> [INSTRUCTIONS FOR THE TASK] Your task is to copy each line of the listing that contains the word "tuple".

> [DATASET RECORDS]

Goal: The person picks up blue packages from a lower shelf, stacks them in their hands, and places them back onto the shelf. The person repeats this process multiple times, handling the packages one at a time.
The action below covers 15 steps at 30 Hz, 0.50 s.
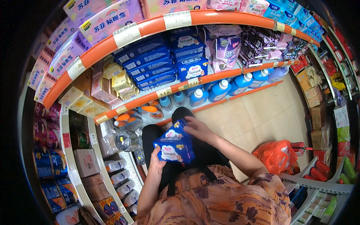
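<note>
Two blue soft packs of sanitary pads are held above my lap. My left hand [158,158] grips the nearer pack [177,152] by its left edge, thumb over the printed front. The farther pack [173,130] stands tilted just behind it, touching it. On that pack's upper right side rest the fingers of my right hand [199,130]; its far side is hidden. Before me, matching blue packs [152,63] are stacked on the middle shelf. Beside them stands another blue stack [191,69] with similar fronts.
An orange-edged shelf [208,17] curves across overhead height with boxed pads [108,21]. Blue detergent bottles [219,89] line the bottom shelf. A red plastic bag [277,157] sits on the tiled floor [239,115] at right. Side shelves hold white bottles [123,178] at left.
</note>
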Each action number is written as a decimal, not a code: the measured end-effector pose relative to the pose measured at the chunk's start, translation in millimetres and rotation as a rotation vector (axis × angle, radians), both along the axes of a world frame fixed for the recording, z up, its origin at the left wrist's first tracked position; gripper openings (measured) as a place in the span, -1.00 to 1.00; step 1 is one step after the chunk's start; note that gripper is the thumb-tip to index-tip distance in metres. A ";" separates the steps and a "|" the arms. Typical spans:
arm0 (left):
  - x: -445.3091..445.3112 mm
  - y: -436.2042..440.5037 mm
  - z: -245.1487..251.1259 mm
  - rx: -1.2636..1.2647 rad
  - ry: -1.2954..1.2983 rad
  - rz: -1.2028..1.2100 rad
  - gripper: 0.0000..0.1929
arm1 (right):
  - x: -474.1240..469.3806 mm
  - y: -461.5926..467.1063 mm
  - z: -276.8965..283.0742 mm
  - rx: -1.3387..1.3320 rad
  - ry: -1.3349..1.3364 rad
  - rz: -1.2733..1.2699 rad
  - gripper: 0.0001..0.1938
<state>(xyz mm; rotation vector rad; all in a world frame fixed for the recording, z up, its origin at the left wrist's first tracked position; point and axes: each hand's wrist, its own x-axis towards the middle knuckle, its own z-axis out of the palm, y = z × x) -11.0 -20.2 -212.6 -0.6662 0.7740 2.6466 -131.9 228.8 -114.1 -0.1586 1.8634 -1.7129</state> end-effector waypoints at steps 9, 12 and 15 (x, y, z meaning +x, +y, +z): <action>10.3 -11.6 -7.0 0.003 0.123 0.098 -0.32 | 4.5 -15.6 -3.3 -0.055 0.054 -0.090 -0.22; 16.1 -20.1 -10.1 0.141 0.150 0.107 -0.29 | -2.3 -12.0 11.9 -0.139 -0.061 -0.216 -0.32; 16.0 -17.3 -7.1 0.103 0.148 0.192 -0.25 | -5.1 -10.1 30.0 -0.211 -0.006 -0.284 -0.37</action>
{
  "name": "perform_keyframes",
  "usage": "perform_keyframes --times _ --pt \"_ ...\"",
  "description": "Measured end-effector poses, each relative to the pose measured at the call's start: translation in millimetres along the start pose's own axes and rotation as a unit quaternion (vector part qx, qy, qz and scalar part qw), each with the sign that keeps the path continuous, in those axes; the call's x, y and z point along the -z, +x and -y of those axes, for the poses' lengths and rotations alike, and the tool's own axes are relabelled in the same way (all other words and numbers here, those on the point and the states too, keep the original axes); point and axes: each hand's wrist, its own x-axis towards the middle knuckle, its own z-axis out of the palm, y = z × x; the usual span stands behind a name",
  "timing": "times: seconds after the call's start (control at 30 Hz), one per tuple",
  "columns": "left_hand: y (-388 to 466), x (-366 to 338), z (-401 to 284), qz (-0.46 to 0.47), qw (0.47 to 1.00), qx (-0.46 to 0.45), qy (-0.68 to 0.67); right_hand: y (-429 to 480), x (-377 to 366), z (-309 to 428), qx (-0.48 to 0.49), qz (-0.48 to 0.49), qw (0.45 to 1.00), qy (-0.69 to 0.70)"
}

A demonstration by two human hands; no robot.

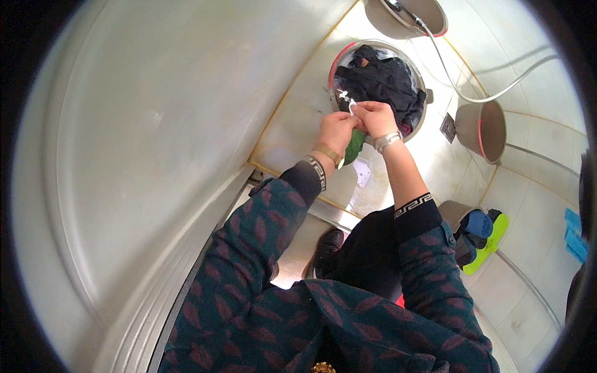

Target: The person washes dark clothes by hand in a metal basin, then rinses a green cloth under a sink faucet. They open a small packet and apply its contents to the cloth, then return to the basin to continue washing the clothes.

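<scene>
My left hand (336, 129) and my right hand (377, 117) meet over the near rim of a round basin (422, 123). The fingers of both pinch a thin white cord (351, 108), whose knotted end sticks out beyond them. Below my hands hangs a piece of green fabric (354, 148); whether the cord is joined to it is hidden by my fingers. Wet black clothing (382, 81) fills the basin, with whitish suds along its edge.
A shower head (394, 5) lies in a grey-brown bucket (433, 16) beyond the basin, its hose (443, 70) trailing right. Another bucket (471, 128) lies tipped beside a floor drain (447, 127). At right, rolled dark cloths (478, 224) sit by a lime-green board (489, 252). A white wall panel (163, 116) rises at left.
</scene>
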Motion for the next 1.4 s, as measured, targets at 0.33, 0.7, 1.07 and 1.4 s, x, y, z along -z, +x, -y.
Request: perform_keyframes --times 0.33,0.7,1.07,1.4 --pt "17.5 0.8 22.2 0.011 0.999 -0.027 0.039 11.4 2.9 -9.0 0.047 0.013 0.995 -0.088" --pt "15.8 -1.6 9.6 -0.018 1.000 0.001 -0.001 6.1 9.1 2.3 -0.028 0.075 0.997 -0.014" --pt "12.7 -2.5 5.2 -0.004 0.999 -0.003 -0.045 3.4 0.1 2.1 -0.022 0.070 0.993 0.094" --pt "13.6 -5.3 1.9 -0.042 0.999 -0.021 -0.017 4.5 -5.7 0.4 0.069 0.032 0.996 -0.056"
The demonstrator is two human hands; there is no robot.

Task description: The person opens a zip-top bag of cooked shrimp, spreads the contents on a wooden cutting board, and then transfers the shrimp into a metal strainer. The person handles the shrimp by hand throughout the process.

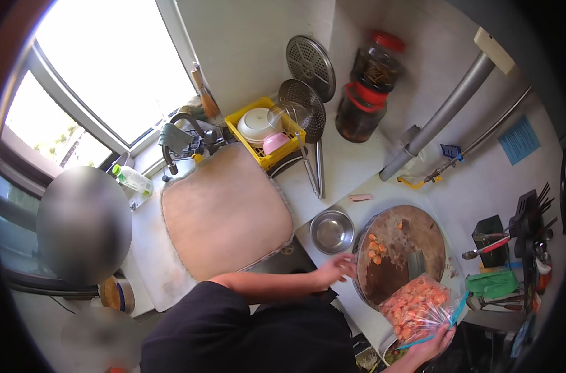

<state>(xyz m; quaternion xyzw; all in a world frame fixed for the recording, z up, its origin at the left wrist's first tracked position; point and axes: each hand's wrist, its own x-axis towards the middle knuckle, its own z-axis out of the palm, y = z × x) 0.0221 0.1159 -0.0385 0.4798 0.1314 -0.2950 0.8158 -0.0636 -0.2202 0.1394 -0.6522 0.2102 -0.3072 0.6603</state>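
Note:
A clear zip bag of small orange pieces, perhaps peeled shrimp, hangs from my right hand, which grips its blue-edged top. The bag covers the near edge of a round wooden chopping block. On that block lie several loose orange pieces and a flat metal blade, partly hidden by the bag. My left hand is at the block's left side, fingers apart and holding nothing; whether it touches the rim I cannot tell. Just beyond it stands a round steel bowl.
A pink-handled folding knife or peeler lies behind the bowl. Left of it, a brownish mat covers the sink area beside a faucet. A yellow basket holds bowls. Red-lidded jars and a grey pipe stand behind.

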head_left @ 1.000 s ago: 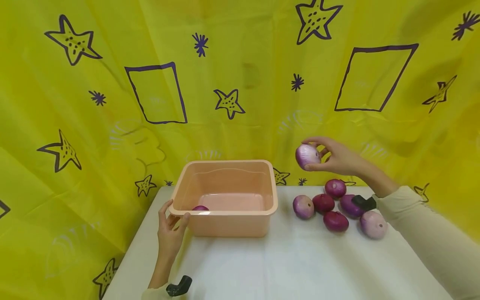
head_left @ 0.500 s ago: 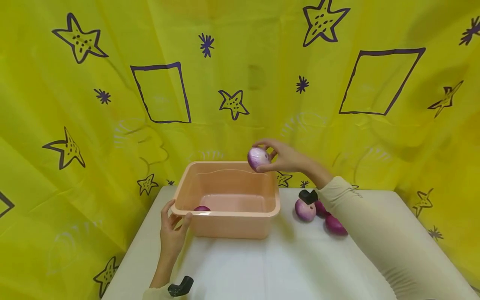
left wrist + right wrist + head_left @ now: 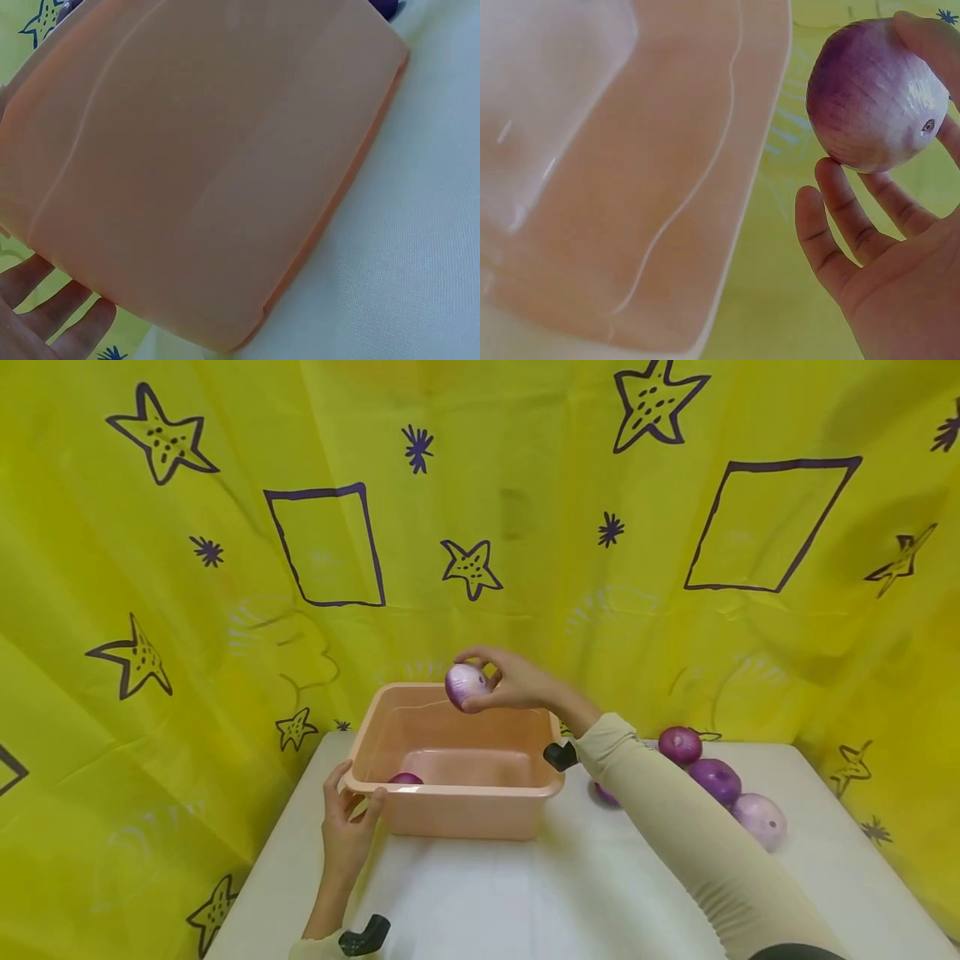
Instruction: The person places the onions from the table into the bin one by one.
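My right hand (image 3: 501,682) pinches a pale purple onion (image 3: 465,685) between thumb and fingertips, above the back edge of the peach plastic tub (image 3: 457,792). The right wrist view shows the same onion (image 3: 877,97) held at the fingertips (image 3: 840,202) over the tub's inside (image 3: 630,187). One dark purple onion (image 3: 406,778) lies in the tub's front left corner. My left hand (image 3: 347,822) holds the tub's front left corner, thumb on the rim; its fingers (image 3: 52,315) lie against the tub wall (image 3: 195,172).
Three purple onions (image 3: 718,780) lie on the white table (image 3: 525,893) to the right of the tub, and another (image 3: 606,793) is partly hidden behind my right sleeve. A yellow patterned cloth (image 3: 480,527) hangs behind and at both sides.
My right hand has carried the pale onion leftward, from above the onions on the right to above the tub's back edge. The left hand has stayed on the tub corner.
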`<state>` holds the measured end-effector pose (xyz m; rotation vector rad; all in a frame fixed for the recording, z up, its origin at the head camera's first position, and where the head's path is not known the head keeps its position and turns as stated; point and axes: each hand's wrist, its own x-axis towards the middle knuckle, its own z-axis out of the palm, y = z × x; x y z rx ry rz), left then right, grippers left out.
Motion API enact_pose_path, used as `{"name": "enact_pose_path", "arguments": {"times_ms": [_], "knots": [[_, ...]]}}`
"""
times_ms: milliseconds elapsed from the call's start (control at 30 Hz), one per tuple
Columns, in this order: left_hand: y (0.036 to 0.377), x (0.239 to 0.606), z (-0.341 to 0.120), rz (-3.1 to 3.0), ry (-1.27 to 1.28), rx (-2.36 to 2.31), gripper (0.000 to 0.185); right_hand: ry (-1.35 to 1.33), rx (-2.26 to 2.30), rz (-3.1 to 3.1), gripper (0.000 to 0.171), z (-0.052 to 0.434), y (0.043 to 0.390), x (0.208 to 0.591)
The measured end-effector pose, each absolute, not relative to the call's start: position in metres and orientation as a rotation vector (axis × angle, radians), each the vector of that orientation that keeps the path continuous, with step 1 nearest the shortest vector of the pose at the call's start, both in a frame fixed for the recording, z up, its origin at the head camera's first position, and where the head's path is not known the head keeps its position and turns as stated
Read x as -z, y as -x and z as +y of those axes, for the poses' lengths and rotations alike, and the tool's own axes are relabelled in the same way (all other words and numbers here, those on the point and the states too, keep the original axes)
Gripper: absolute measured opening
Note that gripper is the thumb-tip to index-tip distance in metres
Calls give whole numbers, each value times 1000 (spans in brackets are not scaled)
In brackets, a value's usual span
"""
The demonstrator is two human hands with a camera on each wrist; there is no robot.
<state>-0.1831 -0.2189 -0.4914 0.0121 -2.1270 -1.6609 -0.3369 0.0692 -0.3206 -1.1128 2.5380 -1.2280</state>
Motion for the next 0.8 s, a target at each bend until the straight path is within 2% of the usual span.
{"name": "enact_pose_path", "arguments": {"times_ms": [233, 533, 800], "knots": [[188, 496, -221, -2113, -1, 1683, 72, 1095, 1210, 2535, 71, 62, 339, 328], [188, 495, -220, -2122, -2, 1679, 72, 1112, 1120, 2596, 87, 70, 341, 333], [186, 493, -219, -2123, 4, 1673, 72, 1067, 1159, 2599, 87, 83, 337, 332]]}}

> [EXERCISE ANSWER]
  "timing": "times: seconds after the call's start (control at 30 Hz), one per tuple",
times_ms: milliseconds elapsed from the call's start (control at 30 Hz), one per tuple

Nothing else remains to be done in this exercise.